#### Dataset section:
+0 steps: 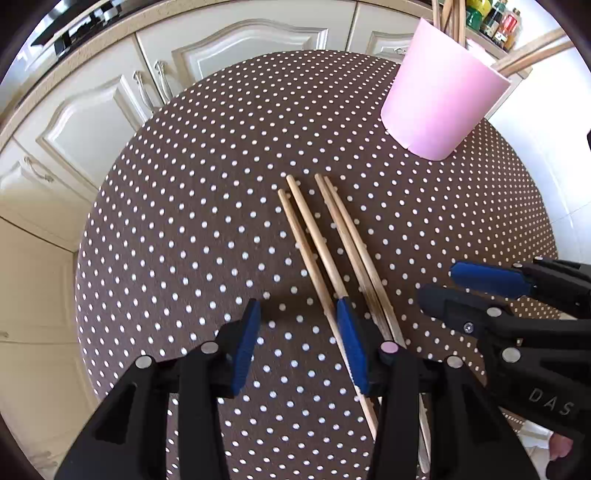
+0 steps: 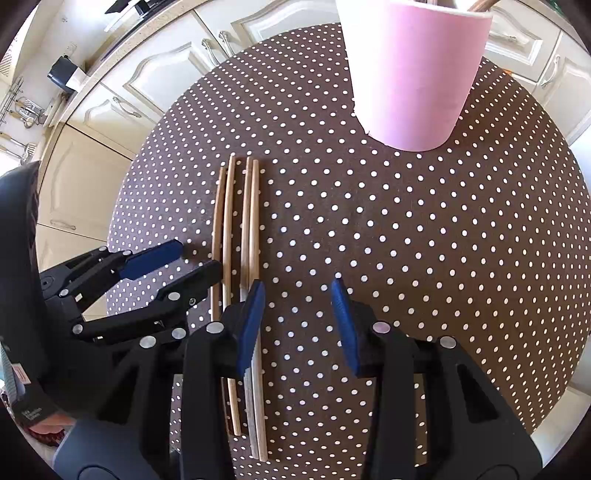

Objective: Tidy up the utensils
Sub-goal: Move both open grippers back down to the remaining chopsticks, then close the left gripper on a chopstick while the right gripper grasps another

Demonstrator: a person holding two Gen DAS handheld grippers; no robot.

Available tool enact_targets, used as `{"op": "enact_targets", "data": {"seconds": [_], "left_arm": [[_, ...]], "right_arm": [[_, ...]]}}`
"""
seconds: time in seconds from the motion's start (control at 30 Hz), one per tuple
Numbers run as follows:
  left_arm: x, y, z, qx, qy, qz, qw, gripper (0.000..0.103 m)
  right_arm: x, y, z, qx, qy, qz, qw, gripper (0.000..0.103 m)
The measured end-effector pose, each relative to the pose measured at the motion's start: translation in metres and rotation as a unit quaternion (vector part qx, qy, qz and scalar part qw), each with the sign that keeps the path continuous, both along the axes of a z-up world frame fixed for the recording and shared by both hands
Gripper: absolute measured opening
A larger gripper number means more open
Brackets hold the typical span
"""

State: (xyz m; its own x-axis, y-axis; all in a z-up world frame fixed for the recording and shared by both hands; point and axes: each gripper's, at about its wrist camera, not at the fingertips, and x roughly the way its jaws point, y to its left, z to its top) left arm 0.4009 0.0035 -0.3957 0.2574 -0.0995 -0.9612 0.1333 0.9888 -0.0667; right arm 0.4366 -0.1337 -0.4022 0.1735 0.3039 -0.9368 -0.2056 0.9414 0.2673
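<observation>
The left gripper (image 1: 297, 314) hangs close above the round table (image 1: 184, 240), which wears a brown cloth with white dots. Its jaws stand partly open, with only cloth between the blue pads. Its right pad (image 1: 351, 347) lies over the leftmost of the four wooden chopsticks (image 1: 325, 240); whether it touches the stick, I cannot tell. This gripper holds nothing.

The right gripper (image 2: 297, 291) is also low over the table, jaws partly open with bare cloth between them. Its left pad (image 2: 251, 325) sits over the rightmost chopstick, and I cannot tell whether it presses it. It too grips nothing. In the left wrist view the right gripper enters from the right edge of the table, just beside the sticks; in the right wrist view the left gripper (image 2: 192, 264) comes from the left edge, its black finger reaching the leftmost stick.

The chopsticks (image 2: 240, 221) lie flat near the middle of the table, side by side and almost parallel, in two close pairs. Their long axis runs from the near edge toward the far edge, with the thicker blunt ends pointing away.

Beyond them, near the far edge, stands a pink cup (image 2: 413, 74), upright, well apart from the lying sticks. More wooden sticks (image 1: 452, 18) stand inside it. Behind the table there are cream kitchen cabinets (image 1: 110, 110).
</observation>
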Motion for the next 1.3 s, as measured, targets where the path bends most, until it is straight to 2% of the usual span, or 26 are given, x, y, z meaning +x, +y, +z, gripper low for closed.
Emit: {"op": "enact_targets", "data": {"seconds": [0.03,0.13,0.2,0.23,0.37,0.53,0.83,0.93,0.97,1.1,1.13,1.3], "left_arm": [[0.002,-0.003,0.0,0.006,-0.002,-0.004,1.0,0.043],[0.001,-0.008,-0.001,0.032,-0.009,-0.021,0.9992,0.032],[0.002,-0.004,-0.001,0.028,-0.01,-0.019,0.9994,0.022],[0.003,0.0,0.0,0.028,-0.009,-0.017,0.9994,0.012],[0.007,0.017,0.0,-0.011,0.0,-0.001,0.9999,0.007],[0.008,0.029,-0.001,-0.032,0.001,0.009,0.9995,0.007],[0.002,0.04,-0.003,-0.051,0.002,0.027,0.9983,0.006],[0.002,0.045,-0.004,-0.06,0.003,0.032,0.9977,0.006],[0.002,0.046,-0.004,-0.063,0.004,0.033,0.9975,0.006],[0.003,0.046,-0.005,-0.068,0.008,0.035,0.9971,0.006],[0.004,0.046,-0.005,-0.069,0.011,0.035,0.997,0.006],[0.013,0.044,-0.006,-0.062,0.029,0.035,0.9971,0.007]], "right_arm": [[0.001,0.0,-0.001,-0.001,0.001,0.001,1.0,0.039],[0.006,0.001,-0.004,0.005,0.007,0.003,1.0,0.039],[0.011,0.006,-0.004,0.006,0.011,0.009,1.0,0.039],[0.013,0.01,-0.006,0.006,0.015,0.015,1.0,0.038],[0.019,0.026,-0.012,0.0,0.025,0.031,0.999,0.035],[0.025,0.046,-0.011,-0.041,0.014,0.053,0.998,0.028],[0.041,0.095,-0.017,-0.087,0.019,0.078,0.993,0.027],[0.036,0.096,-0.018,-0.085,0.026,0.078,0.993,0.025],[0.036,0.098,-0.019,-0.089,0.028,0.08,0.992,0.02],[0.03,0.088,-0.021,-0.101,0.033,0.09,0.99,0.014],[0.03,0.086,-0.021,-0.105,0.033,0.09,0.99,0.009],[0.033,0.092,-0.023,-0.119,0.039,0.101,0.987,0.006]]}}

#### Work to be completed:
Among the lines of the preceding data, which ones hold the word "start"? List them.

#### Result of this task:
seconds: time in seconds from the motion's start (control at 30 Hz), one per tuple
The measured end-effector pose, each relative to the pose measured at the motion's start: translation in metres and rotation as a unit quaternion (vector part qx, qy, qz and scalar part qw), each with the sign that keeps the path continuous, both along the axes of a z-up world frame fixed for the recording and shared by both hands

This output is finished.